Not only the top military brass is against the idea. There is also a horror among the rank and the file.

“Any transfer of a civil population is a form of a war crime.

A 28-year-old former armored body officer refuses to serve more in the army after 270 days of active battle in Gaza.

He describes himself as a patriot and claims that Israel must defend himself, but that the present war has no strategy or ends in sight.

Wilk is also part of the hostage soldiers, as a group calling for the end of the war to ensure the release of 50 Israelis who are still held captive by Hamas in Gaza, up to 20 of which are thought to be alive.

Meanwhile, 16 Israeli experts in international law issued a joint letter on Friday, which denied the plan, which they believe would be a war crime. The letter called on “all the countries concerned to withdraw publicly from the plan, to refuse it and to refrain from executing it.”

The plan surprisingly alarmed the Palestinians in Gaza.

“We are completely rejecting this proposal and rejecting the displacement of every Palestinian from their land,” said Sabren, who was forced to leave Khan Einnis before the BBC. “We are steadfast and we will stay here until our last breath.”

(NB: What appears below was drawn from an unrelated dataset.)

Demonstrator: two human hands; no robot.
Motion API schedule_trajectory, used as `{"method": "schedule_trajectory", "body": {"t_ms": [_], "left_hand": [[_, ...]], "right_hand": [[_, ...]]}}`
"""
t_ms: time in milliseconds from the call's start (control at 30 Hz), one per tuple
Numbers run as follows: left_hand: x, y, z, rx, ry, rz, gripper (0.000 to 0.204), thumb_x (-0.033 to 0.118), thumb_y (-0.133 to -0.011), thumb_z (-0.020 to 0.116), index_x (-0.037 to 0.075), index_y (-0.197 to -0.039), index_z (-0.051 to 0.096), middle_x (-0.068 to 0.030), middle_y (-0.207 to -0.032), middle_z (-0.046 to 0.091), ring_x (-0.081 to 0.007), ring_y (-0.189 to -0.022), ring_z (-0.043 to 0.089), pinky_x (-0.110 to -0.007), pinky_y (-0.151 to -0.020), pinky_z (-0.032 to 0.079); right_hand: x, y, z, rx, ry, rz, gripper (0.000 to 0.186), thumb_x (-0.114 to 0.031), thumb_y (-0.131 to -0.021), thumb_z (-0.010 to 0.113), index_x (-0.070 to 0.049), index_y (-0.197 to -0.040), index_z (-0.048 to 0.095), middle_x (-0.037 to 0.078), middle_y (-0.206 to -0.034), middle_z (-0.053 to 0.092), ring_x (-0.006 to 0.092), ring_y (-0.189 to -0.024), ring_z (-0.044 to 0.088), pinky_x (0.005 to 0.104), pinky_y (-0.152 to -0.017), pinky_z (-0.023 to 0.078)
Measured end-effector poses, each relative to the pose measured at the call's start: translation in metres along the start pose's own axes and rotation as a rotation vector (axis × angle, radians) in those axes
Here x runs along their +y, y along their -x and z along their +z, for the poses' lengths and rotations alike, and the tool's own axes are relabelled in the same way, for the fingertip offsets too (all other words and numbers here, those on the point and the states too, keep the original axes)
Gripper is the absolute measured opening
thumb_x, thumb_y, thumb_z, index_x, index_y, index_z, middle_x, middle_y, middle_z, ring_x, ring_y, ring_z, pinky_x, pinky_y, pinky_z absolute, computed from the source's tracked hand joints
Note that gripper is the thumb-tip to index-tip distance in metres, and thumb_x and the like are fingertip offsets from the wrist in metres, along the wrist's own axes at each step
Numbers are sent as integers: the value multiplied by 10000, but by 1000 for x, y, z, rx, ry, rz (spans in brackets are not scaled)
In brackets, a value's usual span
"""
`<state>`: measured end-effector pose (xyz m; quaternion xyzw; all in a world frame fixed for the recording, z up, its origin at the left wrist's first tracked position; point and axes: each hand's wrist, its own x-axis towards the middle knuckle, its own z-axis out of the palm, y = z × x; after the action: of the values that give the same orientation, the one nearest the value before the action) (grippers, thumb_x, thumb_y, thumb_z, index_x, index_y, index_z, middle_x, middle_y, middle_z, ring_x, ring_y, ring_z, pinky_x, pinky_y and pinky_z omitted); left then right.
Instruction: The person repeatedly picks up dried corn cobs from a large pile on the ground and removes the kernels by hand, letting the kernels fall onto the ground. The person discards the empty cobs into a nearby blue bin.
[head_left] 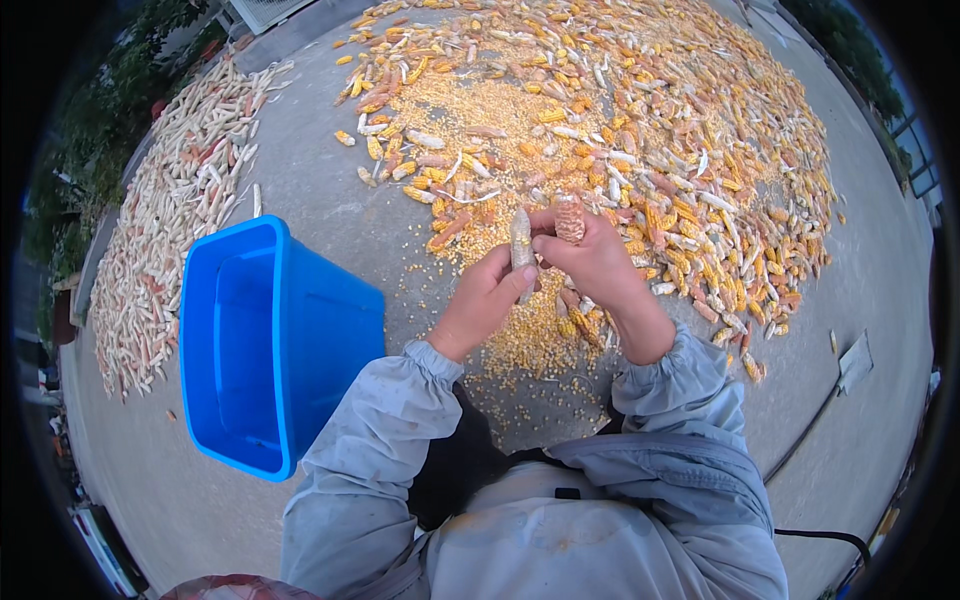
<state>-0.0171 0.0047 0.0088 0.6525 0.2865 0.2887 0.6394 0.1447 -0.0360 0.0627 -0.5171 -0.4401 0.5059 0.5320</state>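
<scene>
Over a scatter of loose yellow kernels [530,345], my left hand [490,300] grips a pale, mostly stripped corn cob [521,243] held upright, with a few yellow spots on it. My right hand [595,262] is closed on a reddish-white, stripped-looking cob [569,212], upright just to the right of the pale one. The right thumb lies close to the pale cob; whether it touches it I cannot tell. Both hands are in the centre, at the near edge of a broad heap of yellow and pale corn ears [720,200].
A blue plastic tub [330,330] stands to my left on the concrete ground [230,520]. Beyond it lies a long pile of pale bare cobs [160,230]. A flat tool [855,362] with a long dark handle lies at the right. Greenery borders the yard at the far left and right.
</scene>
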Motion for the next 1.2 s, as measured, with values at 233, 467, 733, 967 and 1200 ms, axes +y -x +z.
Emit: {"method": "schedule_trajectory", "body": {"t_ms": [233, 467, 733, 967, 1200], "left_hand": [[24, 2, 4, 217, -759, 98, 253, 246, -817, 631, 18, -850, 526, -176, -754, 575, -343, -694, 557, -408, -589, 428], [26, 6, 9, 169, -825, 128, 252, 255, -827, 612, 19, -874, 538, -174, -748, 586, -355, -721, 571, -430, -594, 434], [21, 8, -2, -104, 305, -329, 389, 299, -940, 460, 18, -1209, 457, -130, -1075, 603, -209, -879, 627, -312, -681, 510], [32, 31, -46, 320, 909, -30, 423, 319, -961, 411, 25, -1266, 403, -167, -1195, 529, -329, -1019, 587, -371, -780, 525], [25, 98, -139, 637, 1009, 604, 588, 377, -936, 380, -53, -1329, 304, -200, -1356, 395, -328, -1235, 415, -424, -902, 418]], "right_hand": [[10, -2, -1, 67, 236, -32, 222, -85, -761, 598, -32, -975, 621, 58, -818, 648, 113, -770, 606, 284, -692, 486], [5, -1, 0, 150, 539, -47, 192, -108, -753, 588, -41, -930, 616, 81, -777, 636, 147, -712, 610, 307, -638, 482], [28, -11, -14, 75, 208, -191, 129, -51, -804, 615, -5, -924, 621, 67, -928, 640, 138, -891, 596, 282, -799, 473], [59, -27, -61, 277, 342, -31, 229, -162, -794, 668, -22, -970, 626, 52, -889, 642, 139, -828, 594, 290, -764, 465], [187, -3, -134, 351, 739, 391, 399, -330, -735, 656, -4, -964, 624, 178, -885, 653, 307, -851, 625, 372, -767, 473]]}}
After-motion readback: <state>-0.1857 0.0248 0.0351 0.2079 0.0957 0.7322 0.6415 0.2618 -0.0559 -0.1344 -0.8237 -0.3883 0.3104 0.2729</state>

Ahmad al -Mgayar from Rafa said, “Freedom is above all. This is our land, we must be free to move where we want. Why is it pressured this way?”

It is unclear how much support the plan of the kat is among the general public, but recent studies have shown that the greater part of the Jews in Israel favors the expulsion of Gaza Palestinians.

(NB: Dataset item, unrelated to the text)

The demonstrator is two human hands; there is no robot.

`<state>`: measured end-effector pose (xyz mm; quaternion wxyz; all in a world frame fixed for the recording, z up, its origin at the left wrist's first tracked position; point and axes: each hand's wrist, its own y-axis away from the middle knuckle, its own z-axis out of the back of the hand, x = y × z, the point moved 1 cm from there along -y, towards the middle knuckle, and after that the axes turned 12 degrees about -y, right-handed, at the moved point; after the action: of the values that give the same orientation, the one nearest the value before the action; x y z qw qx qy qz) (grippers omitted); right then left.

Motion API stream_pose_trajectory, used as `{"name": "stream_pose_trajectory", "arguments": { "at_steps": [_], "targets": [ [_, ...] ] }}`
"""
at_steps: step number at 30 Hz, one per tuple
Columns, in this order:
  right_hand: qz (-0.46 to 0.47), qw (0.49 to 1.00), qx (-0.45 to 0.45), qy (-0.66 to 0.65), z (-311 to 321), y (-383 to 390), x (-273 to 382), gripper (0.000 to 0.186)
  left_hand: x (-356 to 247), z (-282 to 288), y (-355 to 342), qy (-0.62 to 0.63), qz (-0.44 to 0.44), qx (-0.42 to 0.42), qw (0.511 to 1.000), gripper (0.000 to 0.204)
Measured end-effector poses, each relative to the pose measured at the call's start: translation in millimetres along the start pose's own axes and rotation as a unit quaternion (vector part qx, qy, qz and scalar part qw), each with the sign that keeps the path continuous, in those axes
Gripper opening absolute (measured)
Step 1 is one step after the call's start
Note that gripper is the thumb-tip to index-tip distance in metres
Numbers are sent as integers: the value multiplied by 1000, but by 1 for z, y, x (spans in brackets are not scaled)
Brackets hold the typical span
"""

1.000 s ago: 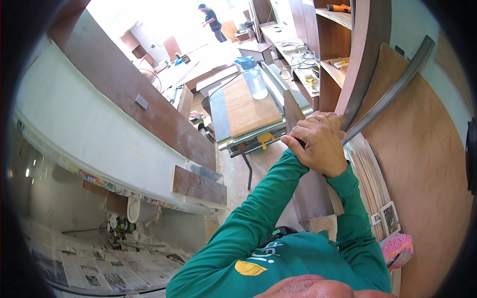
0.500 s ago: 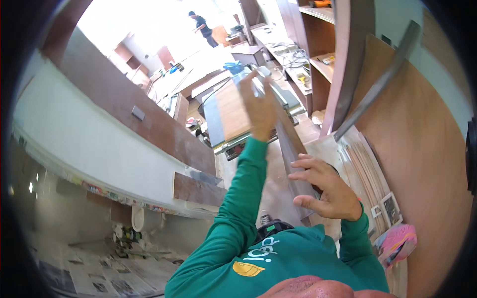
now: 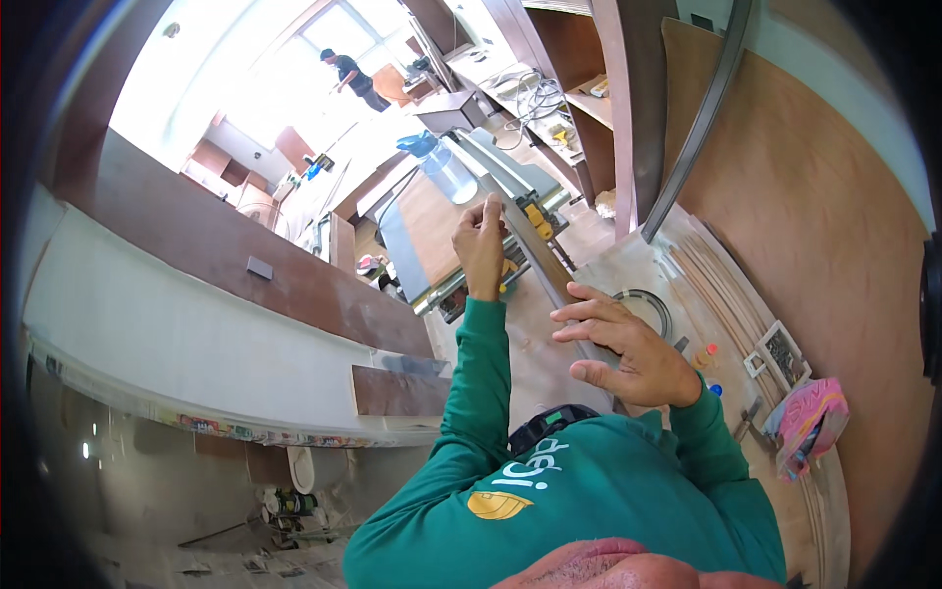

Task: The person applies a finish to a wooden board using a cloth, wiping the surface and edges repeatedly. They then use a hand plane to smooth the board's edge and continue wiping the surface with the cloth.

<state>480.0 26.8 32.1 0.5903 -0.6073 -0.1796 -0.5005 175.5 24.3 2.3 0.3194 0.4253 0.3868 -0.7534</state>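
Along the board, left hand apparently touching, right hand spread.

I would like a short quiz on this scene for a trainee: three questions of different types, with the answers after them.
1. True or false: the right hand has its fingers spread.
2. Which is nearer the bottle: A, right hand; B, left hand?
3. Complete: a long brown ___ runs between the hands.

Key: 1, true; 2, B; 3, board.
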Motion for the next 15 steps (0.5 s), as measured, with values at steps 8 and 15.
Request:
{"name": "stream_pose_trajectory", "arguments": {
  "at_steps": [8, 15],
  "targets": [
    [12, 1000, 6, -6, -1, -1, -4, 35, 0, 10, -40, -99, 12, 62, 993, 44],
    [25, 999, -13, -21, -4, 2, -6, 33, -10, 55, -42, 135, -33, -89, 986, 30]
  ]
}}
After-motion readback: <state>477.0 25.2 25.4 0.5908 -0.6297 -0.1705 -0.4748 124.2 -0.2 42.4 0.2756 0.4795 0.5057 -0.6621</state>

A poll published in the left -wing daily Haaretz newspaper claims that 82 percent of the Jewish Israelis supported a similar move.

But there is a curious lack of public support for the proposal among the ultimate right, including prominent ministers in the Itarm Ben-Gvir coalition and a troubled troop.

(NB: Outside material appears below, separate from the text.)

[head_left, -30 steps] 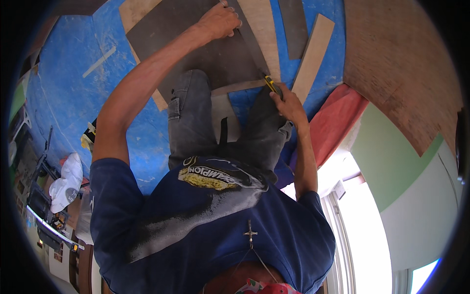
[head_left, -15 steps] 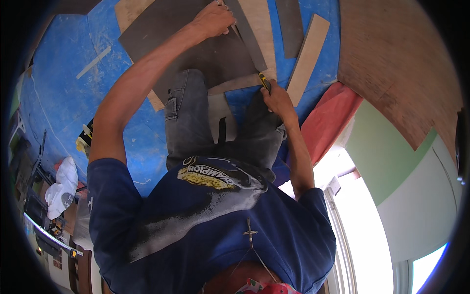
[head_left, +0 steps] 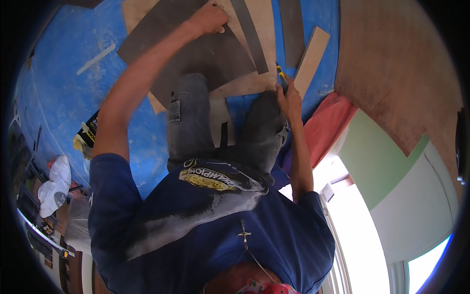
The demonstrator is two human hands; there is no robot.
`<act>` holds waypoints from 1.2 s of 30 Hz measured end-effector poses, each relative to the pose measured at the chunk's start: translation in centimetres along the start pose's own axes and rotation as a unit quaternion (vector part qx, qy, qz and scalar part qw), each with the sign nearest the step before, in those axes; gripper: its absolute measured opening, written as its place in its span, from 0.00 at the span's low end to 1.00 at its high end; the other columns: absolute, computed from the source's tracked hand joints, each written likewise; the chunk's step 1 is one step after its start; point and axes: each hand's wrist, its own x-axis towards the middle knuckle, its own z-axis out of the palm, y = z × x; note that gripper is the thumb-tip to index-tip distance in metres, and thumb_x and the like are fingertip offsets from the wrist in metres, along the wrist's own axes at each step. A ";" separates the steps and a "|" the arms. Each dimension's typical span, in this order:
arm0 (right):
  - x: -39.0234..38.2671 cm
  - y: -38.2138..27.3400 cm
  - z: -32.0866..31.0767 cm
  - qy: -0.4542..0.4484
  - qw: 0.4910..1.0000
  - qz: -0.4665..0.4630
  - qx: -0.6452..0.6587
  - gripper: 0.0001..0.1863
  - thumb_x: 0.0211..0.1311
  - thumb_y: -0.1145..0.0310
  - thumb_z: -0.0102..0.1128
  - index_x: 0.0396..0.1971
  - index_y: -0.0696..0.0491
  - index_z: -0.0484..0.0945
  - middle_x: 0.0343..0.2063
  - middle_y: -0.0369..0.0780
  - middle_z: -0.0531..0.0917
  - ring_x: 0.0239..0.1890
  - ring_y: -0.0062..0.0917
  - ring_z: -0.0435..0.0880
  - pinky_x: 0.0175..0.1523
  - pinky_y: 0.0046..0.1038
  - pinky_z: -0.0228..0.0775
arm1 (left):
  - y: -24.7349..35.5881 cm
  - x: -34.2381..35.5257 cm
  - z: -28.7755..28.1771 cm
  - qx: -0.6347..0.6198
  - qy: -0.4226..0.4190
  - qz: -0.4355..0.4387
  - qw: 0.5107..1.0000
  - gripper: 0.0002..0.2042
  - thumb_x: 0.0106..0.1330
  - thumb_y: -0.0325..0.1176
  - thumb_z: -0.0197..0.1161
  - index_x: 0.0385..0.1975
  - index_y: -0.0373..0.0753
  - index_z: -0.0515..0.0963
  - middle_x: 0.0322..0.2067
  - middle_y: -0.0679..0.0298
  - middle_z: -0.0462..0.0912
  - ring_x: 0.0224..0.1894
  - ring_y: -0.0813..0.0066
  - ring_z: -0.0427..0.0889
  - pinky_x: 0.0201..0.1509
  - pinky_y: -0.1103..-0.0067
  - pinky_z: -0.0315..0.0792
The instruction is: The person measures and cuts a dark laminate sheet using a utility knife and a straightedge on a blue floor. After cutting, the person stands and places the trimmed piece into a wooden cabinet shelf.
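My left hand [head_left: 210, 18] is closed at the right edge of a dark brown sheet [head_left: 181, 54], fingers curled over that edge. The sheet lies on a tan plywood board [head_left: 265, 39]. Beside it, a narrow dark strip [head_left: 250, 39] rests apart from the sheet, with tan board showing between them. In my right hand [head_left: 290, 100] is a yellow-and-black utility knife [head_left: 281, 75]. Its tip points up and away from me, over the blue covering just past the board's right edge, clear of the strip. My knees border the near side of the sheet.
Blue sheeting [head_left: 54, 88] covers the floor. Another dark strip [head_left: 292, 34] and a pale wooden strip [head_left: 312, 59] lie to the right. Beyond them stand a brown wood panel [head_left: 391, 59] and red cloth [head_left: 327, 127]. A black-and-yellow package [head_left: 87, 132] lies left.
The gap between the sheet and narrow strip has widened. My left hand has shifted slightly left with the sheet's edge. My right hand has moved the knife rightward, away from the strip's near end.
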 end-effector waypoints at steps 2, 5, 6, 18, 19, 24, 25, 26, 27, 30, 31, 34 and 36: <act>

Both are voice supporters of Palestinians who leave gas and Jewish settlers returning.

Tal Schneider said both ministers can still be weighed to support the mass camp proposal.

“Maybe they are waiting to see where the wind is blowing to see if it is serious. Both the Ben and Ben-Gvir are members of the cabinet and have more access to internal discussions. They may think that it is simply to put political pressure on Hamas to come to the table.”

Outside Israel, the proposal for a new camp for all Gazani has attracted a broad critic.

In the UK, the Minister of the Middle East, Hamish Falcon, has published on social media that he is “horrified” by the plan.

“The Palestinian territory should not be reduced,” he writes. “Civilians must be able to return to their communities. We must focus on a transaction to end the fire and open a way to lasting peace.”

British human rights lawyer Baroness Helena Kennedy KK told the BBC that the project would force the Palestinians in a “concentration camp”.

The description that other critics, including academics, NGOs and senior UN officials, have used, has significant resonance in the light of the role of concentration camps in the Holocaust.

Baroness Kennedy said the plan – as well as Israel’s most recent actions – made her conclude that Israel was performing a genocide in gas.

“I was very reluctant to go there because the threshold should be very high. There must be a specific intention for genocide. But what we see now is genocidal behavior,” she said.

Israel has flatly rejected the accusation of genocide and says it is not aimed at civilians.

The Israeli Foreign Ministry also told the BBC that “the idea that Israel creates concentration camps is deeply offensive and attracts parallels with the Nazis.” Israel “adheres to the Geneva Convention,” she added, citing international regulations governing the treatment of civilians in occupied territories.

In addition to gloomy warnings about what can happen, the prospect of a new camp has an impact on efforts to end the Gaza war.

Palestinian sources during the negotiations on the termination of fire that are ground in the Qatar capital Doha told the BBC that the plan was worried by Hamas’s delegation and created a new obstacle to a deal.